7

I am testing something and calling the StringTokenizer and is getting some weird conversion... forget about the fact that I should be delimiting the \ in the "\7767546" but I'm just curious what's with the \11 until \77 in java

here is my code:

String path = "C:\\temp\\\\7800000\7767546.pdf";
String delimeter = "\\";
String[] values = new String[3];
int counter = 0;
StringTokenizer st = new StringTokenizer(path,delimeter); 
while(st.hasMoreTokens()){ 
           values[counter] = st.nextToken();
           System.out.println(" values[counter]" + values[counter]); 
           ++counter;
} 

here's the output:

values[counter]C:

values[counter]temp

values[counter]7800000?67546.pdf

if you notice, the \77 in my original String became ? .....is that like a unicode thing?

ayeen c
  • 71
  • 1
  • 5
  • 2
    you need to escape (i.e. double) `\\` in strings –  Mar 20 '14 at 20:52
  • yes, RC, thank you... i dont know if you read my disclaimer above to forget the fact that i should be delimiting the \ but im really more curious as to what it is converting to.. octal? ascii? – ayeen c Mar 21 '14 at 14:42

5 Answers5

7

"77" in ASCII is a "?". It appears that Java automatically converted the int into a char.

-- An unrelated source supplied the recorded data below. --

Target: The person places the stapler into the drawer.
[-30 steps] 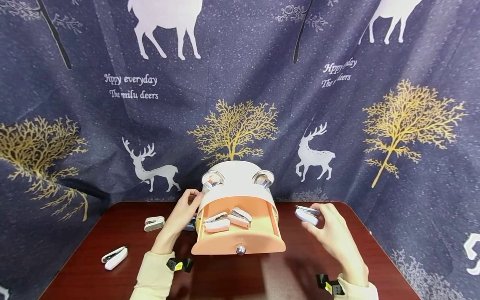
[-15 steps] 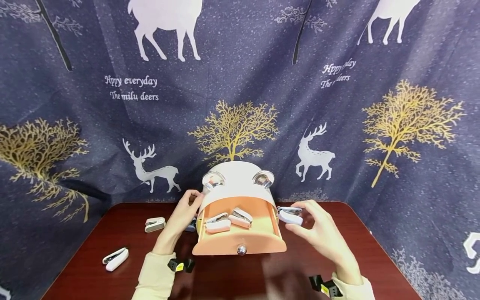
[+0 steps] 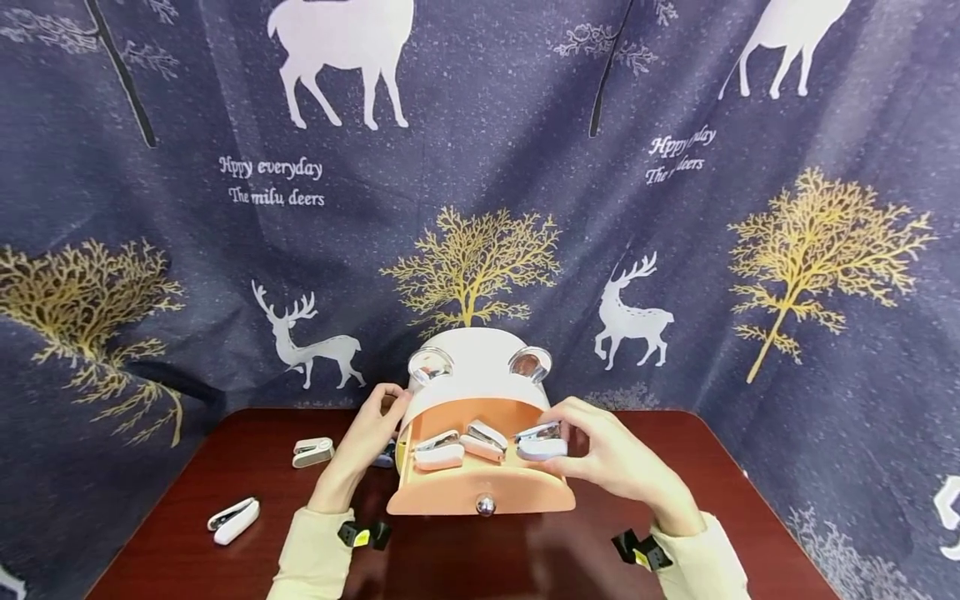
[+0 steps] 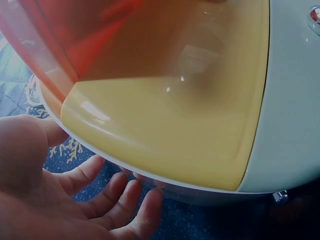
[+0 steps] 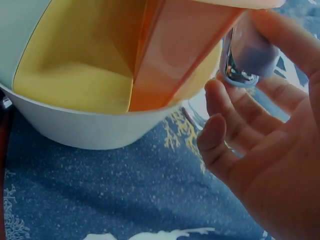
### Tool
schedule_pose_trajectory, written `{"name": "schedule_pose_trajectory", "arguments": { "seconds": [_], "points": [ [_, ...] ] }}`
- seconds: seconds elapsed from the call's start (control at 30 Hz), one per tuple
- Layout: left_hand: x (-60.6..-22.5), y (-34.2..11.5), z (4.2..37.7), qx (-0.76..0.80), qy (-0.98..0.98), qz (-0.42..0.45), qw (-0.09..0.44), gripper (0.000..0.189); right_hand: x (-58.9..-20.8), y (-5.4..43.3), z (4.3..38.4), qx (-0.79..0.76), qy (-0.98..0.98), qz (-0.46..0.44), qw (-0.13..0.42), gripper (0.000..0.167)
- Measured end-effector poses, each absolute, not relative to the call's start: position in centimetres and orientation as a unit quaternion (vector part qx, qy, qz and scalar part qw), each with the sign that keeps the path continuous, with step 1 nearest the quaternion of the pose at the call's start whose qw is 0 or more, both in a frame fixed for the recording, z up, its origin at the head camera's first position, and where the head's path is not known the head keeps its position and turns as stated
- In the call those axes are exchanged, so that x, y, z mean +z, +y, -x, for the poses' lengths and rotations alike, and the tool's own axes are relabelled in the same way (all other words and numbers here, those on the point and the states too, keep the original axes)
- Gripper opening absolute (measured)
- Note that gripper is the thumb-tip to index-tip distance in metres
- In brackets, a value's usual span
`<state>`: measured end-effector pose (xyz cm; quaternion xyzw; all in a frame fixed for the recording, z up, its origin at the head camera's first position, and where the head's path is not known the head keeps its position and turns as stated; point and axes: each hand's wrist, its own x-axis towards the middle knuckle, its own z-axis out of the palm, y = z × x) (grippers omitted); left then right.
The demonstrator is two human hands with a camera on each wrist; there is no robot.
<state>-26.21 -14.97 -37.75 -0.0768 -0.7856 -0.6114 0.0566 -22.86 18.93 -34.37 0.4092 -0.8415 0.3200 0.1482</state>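
My right hand (image 3: 611, 454) pinches a light blue mini stapler (image 3: 543, 450) between thumb and fingers, over the right part of an orange drawer (image 3: 438, 498). Two pink-and-white mini staplers (image 3: 441, 457) lie inside that drawer, which is pulled out of a white rounded box (image 3: 478, 358). My left hand (image 3: 369, 433) is at the box's left side, its loosely bent fingers (image 4: 112, 192) right at the rim in the left wrist view. In the right wrist view the held stapler (image 5: 255, 55) shows beside the drawer's wall, partly hidden by it.
On the left of the dark red table (image 3: 180, 550) lie a white stapler (image 3: 236, 522) and a beige stapler (image 3: 312, 452). A dark blue stapler (image 3: 386, 456) is partly hidden behind the left forearm. A patterned cloth (image 3: 480, 167) hangs behind the table.
My right hand has carried the light blue stapler leftward, from beside the box to over the open drawer. The left hand has stayed at the box's side.
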Motion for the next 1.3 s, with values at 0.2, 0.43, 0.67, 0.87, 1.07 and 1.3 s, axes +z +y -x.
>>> {"name": "schedule_pose_trajectory", "arguments": {
  "seconds": [0.2, 0.43, 0.67, 0.87, 1.07, 1.3],
  "points": [
    [-37.8, -14.8, 26.2, -0.607, -0.789, 0.076, 0.062, 0.020, -34.2, 18.1, 23.6, 0.272, -0.844, -0.448, 0.113, 0.035],
    [-37.8, -14.8, 26.2, -0.608, -0.788, 0.076, 0.063, 0.020, -33.8, 17.1, 24.0, 0.238, -0.846, -0.471, 0.083, 0.029],
    [-37.7, -14.8, 26.1, -0.607, -0.789, 0.076, 0.062, 0.022, -33.6, 16.4, 24.2, 0.231, -0.848, -0.473, 0.067, 0.024],
    [-37.7, -14.8, 26.1, -0.604, -0.791, 0.073, 0.064, 0.022, -33.4, 16.0, 24.2, 0.206, -0.870, -0.446, 0.047, 0.021],
    [-37.7, -14.8, 26.2, -0.605, -0.790, 0.073, 0.065, 0.022, -33.1, 15.6, 24.3, 0.177, -0.886, -0.426, 0.045, 0.025],
    [-37.7, -14.8, 26.2, -0.608, -0.788, 0.073, 0.064, 0.022, -33.0, 15.1, 24.2, 0.151, -0.891, -0.425, 0.055, 0.023]
  ]
}}
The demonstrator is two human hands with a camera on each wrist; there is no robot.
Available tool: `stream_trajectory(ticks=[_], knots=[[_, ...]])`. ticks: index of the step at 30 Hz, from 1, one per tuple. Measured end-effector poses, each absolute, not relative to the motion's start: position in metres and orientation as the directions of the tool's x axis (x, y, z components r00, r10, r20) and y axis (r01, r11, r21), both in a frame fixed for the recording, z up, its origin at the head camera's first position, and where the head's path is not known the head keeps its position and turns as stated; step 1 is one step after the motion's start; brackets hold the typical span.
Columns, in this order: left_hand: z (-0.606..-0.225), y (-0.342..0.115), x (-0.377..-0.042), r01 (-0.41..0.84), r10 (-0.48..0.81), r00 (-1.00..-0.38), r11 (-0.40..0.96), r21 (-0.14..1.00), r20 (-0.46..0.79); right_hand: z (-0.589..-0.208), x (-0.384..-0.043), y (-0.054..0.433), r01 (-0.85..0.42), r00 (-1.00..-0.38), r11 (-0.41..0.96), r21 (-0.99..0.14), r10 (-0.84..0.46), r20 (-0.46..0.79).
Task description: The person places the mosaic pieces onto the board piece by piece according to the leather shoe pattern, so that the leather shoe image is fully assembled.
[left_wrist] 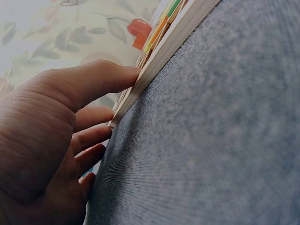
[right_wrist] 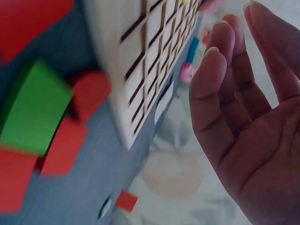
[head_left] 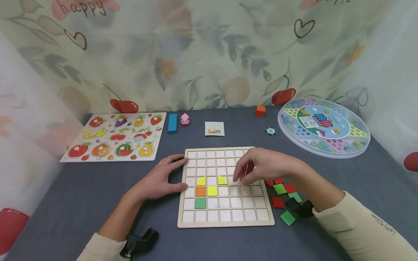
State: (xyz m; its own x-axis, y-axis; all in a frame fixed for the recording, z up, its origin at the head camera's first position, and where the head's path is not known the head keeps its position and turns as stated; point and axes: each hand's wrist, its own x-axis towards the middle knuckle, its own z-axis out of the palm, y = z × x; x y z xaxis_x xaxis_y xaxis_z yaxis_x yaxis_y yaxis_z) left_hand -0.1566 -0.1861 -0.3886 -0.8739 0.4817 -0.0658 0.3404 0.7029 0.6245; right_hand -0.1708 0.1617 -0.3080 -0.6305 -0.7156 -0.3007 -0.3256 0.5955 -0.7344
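Head | grey tabletop [head_left: 81, 197] | floral curtain [head_left: 209, 54] | left grip [head_left: 159, 178] spread, touching board [head_left: 225, 216] | right grip [head_left: 264, 165] loosely parted

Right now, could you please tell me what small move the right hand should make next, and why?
I'd probably move the right hand toward the loose tiles: it looks empty, the wooden board has many unfilled cells, and the left hand touches its left edge.
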Motion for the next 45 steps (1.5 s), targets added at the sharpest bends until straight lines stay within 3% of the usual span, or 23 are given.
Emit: stream_trajectory(ticks=[13, 20, 33, 45], knots=[[-0.388, -0.187, -0.155, 0.345, 0.483, -0.874, 0.702, 0.624, -0.06, -0.317, -0.173, 0.227, -0.249, -0.718, 0.656, -0.713, -0.619, -0.319], [-0.388, -0.188, -0.154, 0.341, 0.479, -0.876, 0.705, 0.622, -0.063, -0.327, -0.176, 0.249, -0.25, -0.766, 0.727, -0.639, -0.552, -0.329], [-0.387, -0.188, -0.154, 0.342, 0.479, -0.876, 0.704, 0.623, -0.06, -0.337, -0.179, 0.251, -0.269, -0.758, 0.757, -0.596, -0.548, -0.354], [-0.389, -0.185, -0.156, 0.34, 0.479, -0.875, 0.704, 0.624, -0.063, -0.321, -0.177, 0.235, -0.181, -0.762, 0.665, -0.724, -0.561, -0.325]])
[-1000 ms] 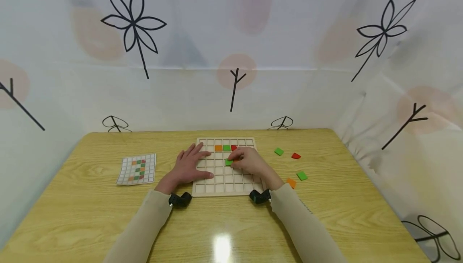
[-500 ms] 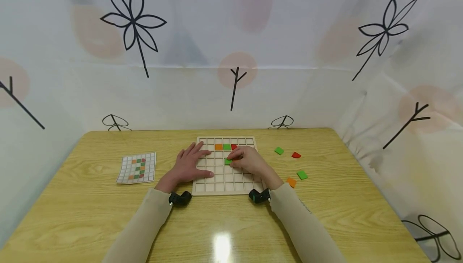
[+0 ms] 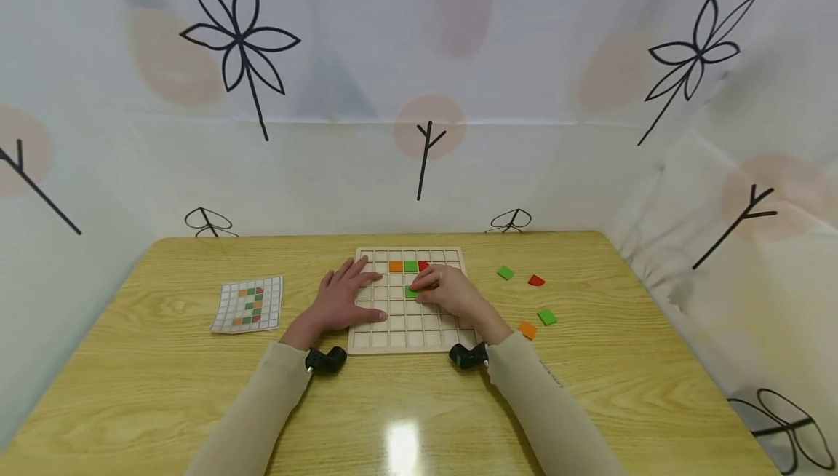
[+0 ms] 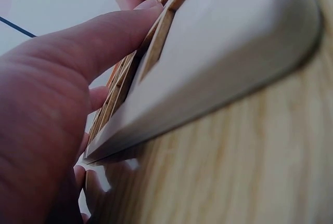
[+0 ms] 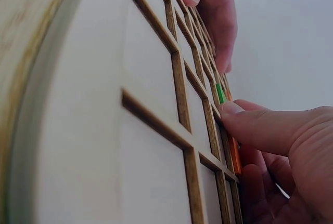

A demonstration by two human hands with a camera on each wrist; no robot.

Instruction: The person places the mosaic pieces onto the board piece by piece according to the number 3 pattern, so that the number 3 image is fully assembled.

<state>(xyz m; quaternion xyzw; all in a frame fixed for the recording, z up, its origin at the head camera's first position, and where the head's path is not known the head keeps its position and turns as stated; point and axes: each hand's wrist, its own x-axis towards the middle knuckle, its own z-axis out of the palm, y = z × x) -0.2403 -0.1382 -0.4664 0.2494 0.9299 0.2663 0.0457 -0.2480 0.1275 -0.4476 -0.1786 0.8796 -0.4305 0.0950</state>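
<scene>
A wooden grid board (image 3: pixel 406 350) lies on the table between both hands. My left hand (image 3: pixel 337 306) rests over its left side, fingers spread and thumb reaching onto the grid. At the middle of the board, my right hand (image 3: pixel 453 292) pinches a square green tile (image 3: pixel 410 292) with thumb and fingertips. Just beside that tile, partly hidden by the fingers, an orange tile (image 5: pixel 235 156) shows in the right wrist view. Farther back on the grid sit an orange tile (image 3: pixel 396 266), a green tile (image 3: pixel 410 266) and a rounded red tile (image 3: pixel 423 265) in a row.
Left of the board lies a printed pattern card (image 3: pixel 225 305) with coloured squares. To the right are a loose green tile (image 3: pixel 505 273), a red tile (image 3: pixel 537 281), another green tile (image 3: pixel 546 316) and an orange tile (image 3: pixel 527 330). Behind the table (image 3: pixel 150 389) hangs a patterned cloth (image 3: pixel 327 185).
The green tile at my right fingertips has shifted slightly to the left. The left hand stays in place on the board.
</scene>
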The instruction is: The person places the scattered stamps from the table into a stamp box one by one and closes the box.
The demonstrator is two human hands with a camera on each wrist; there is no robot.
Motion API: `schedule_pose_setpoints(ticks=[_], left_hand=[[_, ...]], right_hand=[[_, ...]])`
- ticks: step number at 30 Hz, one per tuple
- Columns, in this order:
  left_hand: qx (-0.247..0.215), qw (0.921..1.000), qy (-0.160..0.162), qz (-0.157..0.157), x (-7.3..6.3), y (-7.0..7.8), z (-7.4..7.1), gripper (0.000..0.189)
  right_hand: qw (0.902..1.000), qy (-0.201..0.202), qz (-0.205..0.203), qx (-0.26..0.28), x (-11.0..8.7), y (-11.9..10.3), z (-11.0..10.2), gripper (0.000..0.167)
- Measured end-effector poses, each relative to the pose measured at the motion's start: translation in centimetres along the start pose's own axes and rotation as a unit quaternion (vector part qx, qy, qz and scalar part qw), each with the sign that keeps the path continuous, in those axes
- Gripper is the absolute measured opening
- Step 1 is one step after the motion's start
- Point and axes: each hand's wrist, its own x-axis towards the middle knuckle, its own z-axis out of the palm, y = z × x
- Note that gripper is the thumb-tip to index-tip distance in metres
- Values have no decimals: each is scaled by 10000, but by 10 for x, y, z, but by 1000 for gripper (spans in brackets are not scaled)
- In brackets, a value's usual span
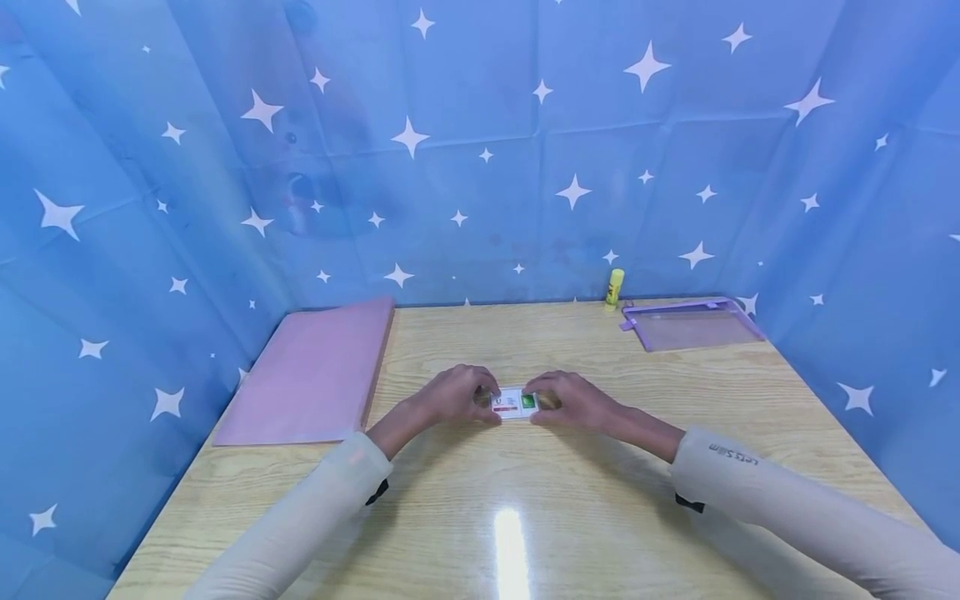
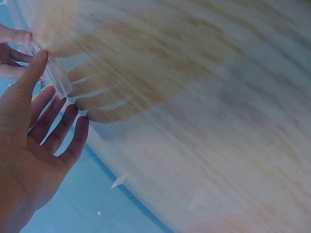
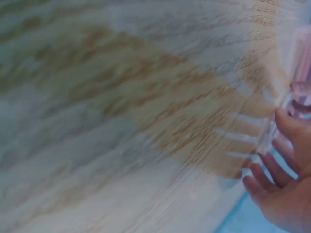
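Observation:
Between both hands, near the middle of the wooden table [image 1: 450, 508], is a small flat clear plastic case [image 1: 512, 405] with white, red and green printing. My left hand [image 1: 467, 393] pinches its left end between thumb and fingertips. At the opposite end, the right hand [image 1: 566, 400] grips it the same way. The left wrist view shows the case [image 2: 59, 81] edge-on as a thin transparent slab, the thumb on one face and fingertips on the other. Seen from the right wrist, the case [image 3: 266, 136] lies at the right side, thumb and fingers at its edge.
A large pink folder [image 1: 307, 375] lies at the table's left. Toward the back right stands a yellow glue stick [image 1: 614, 289], beside a purple-edged mesh pouch [image 1: 693, 327]. A blue curtain [image 1: 480, 183] with white stars surrounds the table's back and sides.

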Motion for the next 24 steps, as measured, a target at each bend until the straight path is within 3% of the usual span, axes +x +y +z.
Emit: schedule_pose_setpoints(ticks=[16, 24], left_hand=[[-41, 10000, 15, 44, 1, 2, -3, 44], [-82, 9999, 44, 41, 1, 0, -8, 59]], right_hand=[[9998, -171, -34, -89, 1, -1, -5, 40], [9999, -71, -46, -57, -1, -2, -8, 45]])
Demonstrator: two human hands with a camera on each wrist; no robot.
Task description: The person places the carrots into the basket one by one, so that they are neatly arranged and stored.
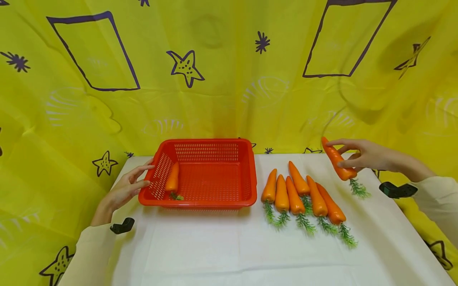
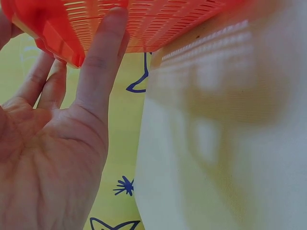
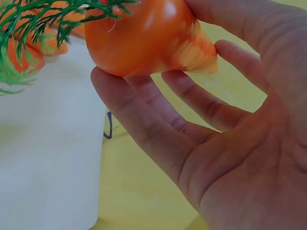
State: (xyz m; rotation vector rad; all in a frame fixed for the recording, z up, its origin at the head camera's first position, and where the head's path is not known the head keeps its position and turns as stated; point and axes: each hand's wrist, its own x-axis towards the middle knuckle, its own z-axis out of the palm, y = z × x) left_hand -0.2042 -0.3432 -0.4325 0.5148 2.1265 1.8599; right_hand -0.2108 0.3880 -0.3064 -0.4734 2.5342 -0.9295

Here is a general fix that may work for you. It works for many different cases and many different programming languages. You can add another "\" before the 77. Most likely, the double back slash will be converted into a single backslash when Java processes the code.

Jake Chasan
  • 6,290
  • 9
  • 44
  • 90
  • @ajb Yes, just figured out that `\77` is interpreted as octal, which is a question mark `?`. – rgettman Mar 20 '14 at 20:53
  • @Cruncher [Why do Java octal escapes only go up to 255?](http://stackoverflow.com/a/9543611/897024) – kapex Mar 20 '14 at 20:56
  • 2
    @Cruncher Because C was originally written for a PDP-11. Does that explain everything? I didn't think so. – ajb Mar 20 '14 at 20:58
  • @Cruncher The [JLS Section 3.10.6](http://docs.oracle.com/javase/specs/jls/se7/html/jls-3.html#jls-3.10.6) explains octal literals in escape sequences. Why is beyond me. – rgettman Mar 20 '14 at 20:58
  • Or maybe it was PDP-8... see http://stackoverflow.com/questions/1835465/where-did-the-octal-hex-notations-come-from – ajb Mar 20 '14 at 21:05
  • 1
    It's octal because hexadecimal was considered only suitable for use by heathen IBMers up until about 1990. – Hot Licks Mar 20 '14 at 21:07
  • 1
    (Actually, way back in the olden days programmers counted on their fingers. However, since they lacked opposable thumbs they only counted to eight. But illiterate, uncultured programmers were obviously barefoot, and therefore could count to 16. So using octal was a sign of a cultured upbringing.) – Hot Licks Mar 20 '14 at 21:11
  • @HotLicks That's at least as good an explanation as the others I've seen. – ajb Mar 20 '14 at 21:30
  • @Cruncher - Any scheme (other than mine -- which I'm not going to reveal) is arbitrary. – Hot Licks Mar 20 '14 at 21:30
  • 1
    @ajb - Hey, I read it in Datamation, so it must be true! (Of course, it was in a letter to the editor I wrote to Datamation, but I don't see how that affects the truthiness of it.) – Hot Licks Mar 20 '14 at 21:32
  • thank you for those who said it's octal... i didnt know java automatically converts any number from \11 to \77 as octal, i would have thought it would just give me a compiler error for not delimiting my \ properly... i do get a compiler error if the numbers after my \ is 8 and 9 (ie: \88 and \99) – ayeen c Mar 21 '14 at 14:46
7

As the Java Language Specification states

OctalEscape:
    \ OctalDigit
    \ OctalDigit OctalDigit
    \ ZeroToThree OctalDigit OctalDigit

OctalDigit: one of
    0 1 2 3 4 5 6 7

ZeroToThree: one of
    0 1 2 3

the following String or character literal is an octal escape

\77

In octal, the value 77 is 63 which is the ? character.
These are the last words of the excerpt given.